The subject does bring me to a minor nit on Ian's decent state of
affairs message:

One of the listed problems is lack of hardware support. I think Ian
may be unwittingly be falling to a common misconception.

This is a real issue, but it's being misdescribed— it would be more
accurately and clearly stated as lack of software support on embedded
devices.   Although people keep using the word hardware in this
context I believe that in 999 times out of 1000 they are mistaken in
doing so.

As far as I, or anyone I've spoken to, can tell no one is actually
doing H.264 decode directly in silicon, at least no one with a web
browser. The closest thing to that I see are small microcoded DSPs
which you buy pre-packaged with codec software and ready to go.  I'm
sure someone can correct me if I'm mistaken.

There are a number of reasons for this such as the rapid pace of codec
development vs ASIC design horizons, and the mode switching heavy
nature of modern codecs (H.264 supports many mixtures of block sizes,
for example) simply requiring a lot of chip real-estate if implemented
directly in hardware.

In some cases the DSP is proprietary and not sufficiently open for
other software. But at least in the mobile device market it appears to
be the norm to use an off the shelf general purpose DSP.

This is a very important point because the hardware doesn't support
it sounds like an absolute deal breaker while No one has bothered
porting Theora to the TMS320c64x DSP embedded in the OMAP3 CPU used in
this handheld device is an obviously surmountable problem.


In the future, when someone says no hardware support it would be
helpful to find out if they are talking about actual hardware support
or just something they're calling hardware because it's some
mysterious DSP running a vendor-blob that they themselves aren't
personally responsible for programming... or if they are just
regurgitating common wisdom.


Cheers!


Re: [whatwg] Codecs for audio and video

2009-06-30 Thread Gregory Maxwell
On Tue, Jun 30, 2009 at 10:41 PM, Maciej Stachowiakm...@apple.com wrote:
 I looked into this question with the help of some experts on video decoding
 and embedded hardware. H.264 decoders are available in the form of ASICs,
 and many high volume devices use ASICs rather than general-purpose
 programmable DSPs. In particular this is very common for mobile phones and
 similar devices - it's not common to use the baseband processor for video
 decoding, for instance, as is implied by some material I have seen on this
 topic, or to use other fully general DSPs.

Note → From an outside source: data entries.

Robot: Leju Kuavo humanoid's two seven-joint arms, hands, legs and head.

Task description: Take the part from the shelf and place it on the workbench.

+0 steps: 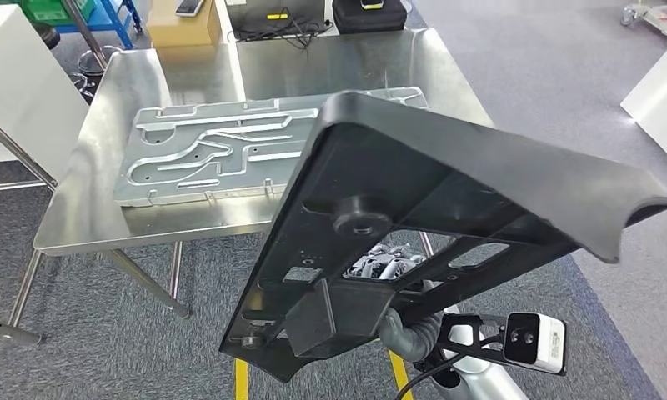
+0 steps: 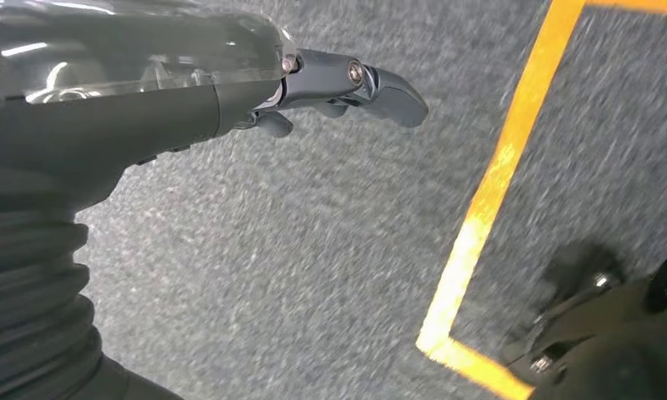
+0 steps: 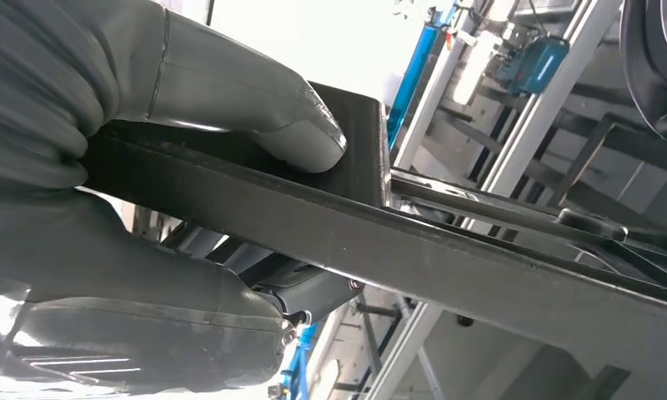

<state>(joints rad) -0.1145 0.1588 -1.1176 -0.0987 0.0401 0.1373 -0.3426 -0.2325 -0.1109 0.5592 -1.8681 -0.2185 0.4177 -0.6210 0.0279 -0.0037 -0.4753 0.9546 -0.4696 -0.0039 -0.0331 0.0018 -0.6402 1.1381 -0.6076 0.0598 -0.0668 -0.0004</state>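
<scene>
While the black part (image 1: 447, 208) is pinched at its near edge by the right hand (image 3: 147, 208) fingers (image 3: 297, 133), its long axis is pointed up and forward toward the tabletop (image 1: 188, 75) ahead; the left hand (image 2: 230, 92) is hung empty, fingers loosely curled.

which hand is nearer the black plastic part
Right. The right hand grips the black plastic part at its edge; the left hand hangs over grey carpet, touching nothing.

Head cam looks fwd and down over the surface (image 1: 105, 208). Left wrist cam faces the floor (image 2: 313, 267), close. Right wrist cam sits tight behind its robot hand (image 3: 147, 167), sharing the black part (image 1: 447, 200) w/ head view.
</scene>
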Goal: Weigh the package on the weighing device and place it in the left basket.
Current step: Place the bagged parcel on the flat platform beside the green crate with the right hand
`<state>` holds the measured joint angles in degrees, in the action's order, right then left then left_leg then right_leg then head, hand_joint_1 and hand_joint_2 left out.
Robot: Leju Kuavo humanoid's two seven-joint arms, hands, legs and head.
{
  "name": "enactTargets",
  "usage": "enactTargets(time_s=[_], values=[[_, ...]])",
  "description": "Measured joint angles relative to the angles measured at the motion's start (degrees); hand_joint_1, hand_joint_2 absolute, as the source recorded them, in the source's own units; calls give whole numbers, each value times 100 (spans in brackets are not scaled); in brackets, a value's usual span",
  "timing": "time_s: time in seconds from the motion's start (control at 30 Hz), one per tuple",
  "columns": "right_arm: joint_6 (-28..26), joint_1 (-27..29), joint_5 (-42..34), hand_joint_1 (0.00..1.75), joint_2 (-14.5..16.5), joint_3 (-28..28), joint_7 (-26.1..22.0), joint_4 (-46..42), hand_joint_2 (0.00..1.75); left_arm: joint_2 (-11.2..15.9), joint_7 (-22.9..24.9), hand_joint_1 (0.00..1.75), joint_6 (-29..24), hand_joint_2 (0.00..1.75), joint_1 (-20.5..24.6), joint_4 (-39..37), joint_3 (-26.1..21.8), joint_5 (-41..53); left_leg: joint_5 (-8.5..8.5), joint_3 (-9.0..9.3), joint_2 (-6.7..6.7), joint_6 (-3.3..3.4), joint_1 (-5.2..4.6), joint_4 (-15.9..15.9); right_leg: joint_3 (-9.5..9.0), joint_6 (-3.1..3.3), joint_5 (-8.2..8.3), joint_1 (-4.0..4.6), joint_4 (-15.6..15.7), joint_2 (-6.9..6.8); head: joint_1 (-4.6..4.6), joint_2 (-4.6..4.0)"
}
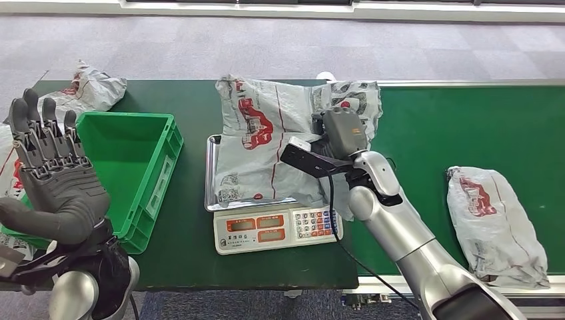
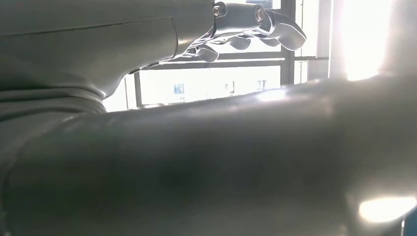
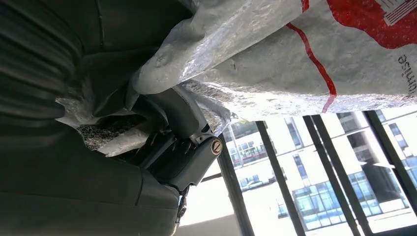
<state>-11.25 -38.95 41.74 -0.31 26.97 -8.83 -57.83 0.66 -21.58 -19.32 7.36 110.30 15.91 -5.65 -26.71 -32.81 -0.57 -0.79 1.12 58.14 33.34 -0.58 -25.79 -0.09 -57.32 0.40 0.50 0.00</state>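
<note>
Fingers [image 3: 184, 115] grip package [image 1: 266, 140] over green table [image 1: 193, 260].

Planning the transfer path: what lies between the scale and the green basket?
In the head view, only bare green table separates the scale from the green basket.

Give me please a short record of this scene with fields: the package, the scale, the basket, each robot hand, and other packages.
package: grey bag with red print, lying on the scale tray and hanging over its far edge
scale: white weighing device with steel tray, on the green table
basket: green basket, left of the scale; nothing seen inside
right robot hand: right robot hand holds the package's right end
left robot hand: left robot hand raised, fingers straight, holding nothing
other packages: one on the conveyor, one behind the basket
</note>
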Motion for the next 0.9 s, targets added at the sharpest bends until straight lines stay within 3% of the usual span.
enactTargets(time_s=[0.6,0.63,0.73,0.77,0.8,0.9], values=[[251,-186,-464,175,379,225,-471,738,175,-22,-25,0,26,0,2,-7,2,48,3,-5,0,-4,0,0,8,5,3,0,-4,0,2,0],[270,-212,-513,144,404,226,-492,773,175,-28,-27,0,35,0,3,-7,2,53,3,-5,1,-4,0,0,8,5,4,0,-4,0,2,0],[239,-313,-599,13,475,226,-531,894,175,-49,-32,0,52,0,3,-7,2,61,4,-5,1,-6,0,0,10,6,4,0,-5,0,1,0],[181,-347,-595,0,496,226,-522,936,175,-55,-32,0,52,0,3,-7,2,66,5,-5,0,-7,0,0,10,6,4,0,-5,0,2,0],[100,-376,-581,0,514,226,-499,981,175,-60,-32,0,52,0,2,-5,2,72,5,-5,0,-8,0,0,10,6,4,0,-5,0,2,0],[-167,-414,-497,0,539,226,-411,1095,44,-72,-27,0,53,0,-1,-3,2,87,6,-5,-1,-8,0,0,10,6,4,0,-5,0,1,0]])
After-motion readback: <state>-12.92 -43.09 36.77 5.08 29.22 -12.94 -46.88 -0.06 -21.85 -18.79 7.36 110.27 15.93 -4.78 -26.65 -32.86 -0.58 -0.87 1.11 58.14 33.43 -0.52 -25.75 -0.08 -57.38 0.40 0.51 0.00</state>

Can you please name some specific mobile products? Surely if it's
common doing so shouldn't be hard.  I don't mean to argue that it
isn't true or intend to debate you on the merits of any examples…  But
this is an area which has been subject to a lot of very vague claims
which add a lot more confusion rather than insight.

Iphone (of all vintages), and Palm Pre have enough CPU power to do
Theora decode for 'mobile resolutions' on the main cpu (no comment on
battery life; but palm pre is OMAP3 and support for that DSP is in the
works as mentioned). I can state this with confidence since the
horribly slow 400mhz arm4t based SOC in the OpenMoko freerunner is
able to (just barely) do it with the completely unoptimized (for arm)
reference libraries (on x86 the assembly optimizations are worth a
30-40% performance boost).

Another example I have is the WDTV, a set top media box.  It's often
described as using a dedicated hardware H.264 decoder, but what it
actually uses is a SMP8634. Which is a hardware decode engine based on
general purpose processors which appears to be format-flexible enough
to decode other formats. (Although the programing details aren't
freely available so its difficult to make concrete claims).

[snip]
 As far as I know, there are currently no commercially available ASICs for
 Ogg Theora video decoding. (Searching Google for Theora ASIC finds some
 claims that technical aspects of the Theora codec would make it hard to
 implement in ASIC form and/or difficult to run on popular DSPs, but I do not
 have the technical expertise to evaluate the merit of these claims.)

There is, in fact, a synthetically VHDL implementation of the Theora
decoder backend available at http://svn.xiph.org/trunk/theora-fpga/

I'm not able to find the claims regarding Theora on DSPs which you are
referring to, care to provide a link?

Not especially relevant but worth mentioning for completeness: Elphel
also distributes a complete i-frame only theora encoder as
syntheziable verilog under the GPL which is used on an FPGA in their
prior generation camera products.
(http://www3.elphel.com/xilinx/publications/xcellonline/xcell_53/xc_video53.htm)

Existence trumps speculation. But I'm still not of the impression that
the hardware forms are not all that relevant.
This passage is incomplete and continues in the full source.